Within the entries below, find the portion that opens with the line containing "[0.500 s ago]" and closes with the line containing "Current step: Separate". Retype that portion exactly and only.

--- Dataset extract ---

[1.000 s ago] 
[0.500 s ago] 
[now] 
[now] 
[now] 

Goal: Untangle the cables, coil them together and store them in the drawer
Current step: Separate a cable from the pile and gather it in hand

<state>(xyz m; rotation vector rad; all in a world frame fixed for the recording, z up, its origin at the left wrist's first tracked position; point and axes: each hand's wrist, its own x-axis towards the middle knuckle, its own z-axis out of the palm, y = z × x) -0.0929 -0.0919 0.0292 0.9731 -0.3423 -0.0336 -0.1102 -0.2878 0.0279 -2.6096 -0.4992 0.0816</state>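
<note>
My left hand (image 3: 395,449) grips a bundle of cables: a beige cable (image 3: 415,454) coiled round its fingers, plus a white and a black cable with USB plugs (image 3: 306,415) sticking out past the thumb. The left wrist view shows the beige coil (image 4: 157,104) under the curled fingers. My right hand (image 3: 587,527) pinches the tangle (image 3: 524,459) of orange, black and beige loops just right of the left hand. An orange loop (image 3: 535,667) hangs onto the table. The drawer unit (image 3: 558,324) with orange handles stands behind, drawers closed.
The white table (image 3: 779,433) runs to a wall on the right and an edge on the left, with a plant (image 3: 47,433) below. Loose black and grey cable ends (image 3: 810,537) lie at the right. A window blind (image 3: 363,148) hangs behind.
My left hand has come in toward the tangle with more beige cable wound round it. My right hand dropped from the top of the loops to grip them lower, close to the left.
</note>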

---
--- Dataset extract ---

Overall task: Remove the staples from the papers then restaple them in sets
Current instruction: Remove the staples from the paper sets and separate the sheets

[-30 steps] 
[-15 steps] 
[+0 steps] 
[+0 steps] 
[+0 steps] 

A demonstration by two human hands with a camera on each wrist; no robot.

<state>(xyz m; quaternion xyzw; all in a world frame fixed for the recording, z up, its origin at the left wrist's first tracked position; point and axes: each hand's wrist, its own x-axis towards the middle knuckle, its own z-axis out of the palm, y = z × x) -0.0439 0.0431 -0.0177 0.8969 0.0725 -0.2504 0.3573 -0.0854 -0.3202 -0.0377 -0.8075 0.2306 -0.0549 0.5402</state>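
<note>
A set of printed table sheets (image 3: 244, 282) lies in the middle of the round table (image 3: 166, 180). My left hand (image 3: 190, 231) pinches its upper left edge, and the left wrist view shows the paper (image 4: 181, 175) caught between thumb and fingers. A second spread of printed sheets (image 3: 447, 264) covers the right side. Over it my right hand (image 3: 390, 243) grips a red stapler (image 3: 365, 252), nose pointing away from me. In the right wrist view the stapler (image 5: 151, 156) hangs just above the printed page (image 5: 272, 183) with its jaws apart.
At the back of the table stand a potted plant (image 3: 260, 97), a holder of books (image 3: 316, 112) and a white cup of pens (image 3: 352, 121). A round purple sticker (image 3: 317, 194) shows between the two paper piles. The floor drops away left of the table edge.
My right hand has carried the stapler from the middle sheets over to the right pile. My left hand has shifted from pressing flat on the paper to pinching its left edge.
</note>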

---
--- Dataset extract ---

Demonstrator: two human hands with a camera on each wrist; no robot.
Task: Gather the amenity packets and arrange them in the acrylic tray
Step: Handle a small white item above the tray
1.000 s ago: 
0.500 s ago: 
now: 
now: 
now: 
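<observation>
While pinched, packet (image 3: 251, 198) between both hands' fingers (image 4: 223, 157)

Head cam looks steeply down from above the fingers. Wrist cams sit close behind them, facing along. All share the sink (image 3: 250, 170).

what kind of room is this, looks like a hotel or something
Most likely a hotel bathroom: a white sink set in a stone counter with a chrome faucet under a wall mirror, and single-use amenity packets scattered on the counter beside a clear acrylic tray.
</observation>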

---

§ Problem solution:
[0.500 s ago] 
[now] 
[now] 
[now] 

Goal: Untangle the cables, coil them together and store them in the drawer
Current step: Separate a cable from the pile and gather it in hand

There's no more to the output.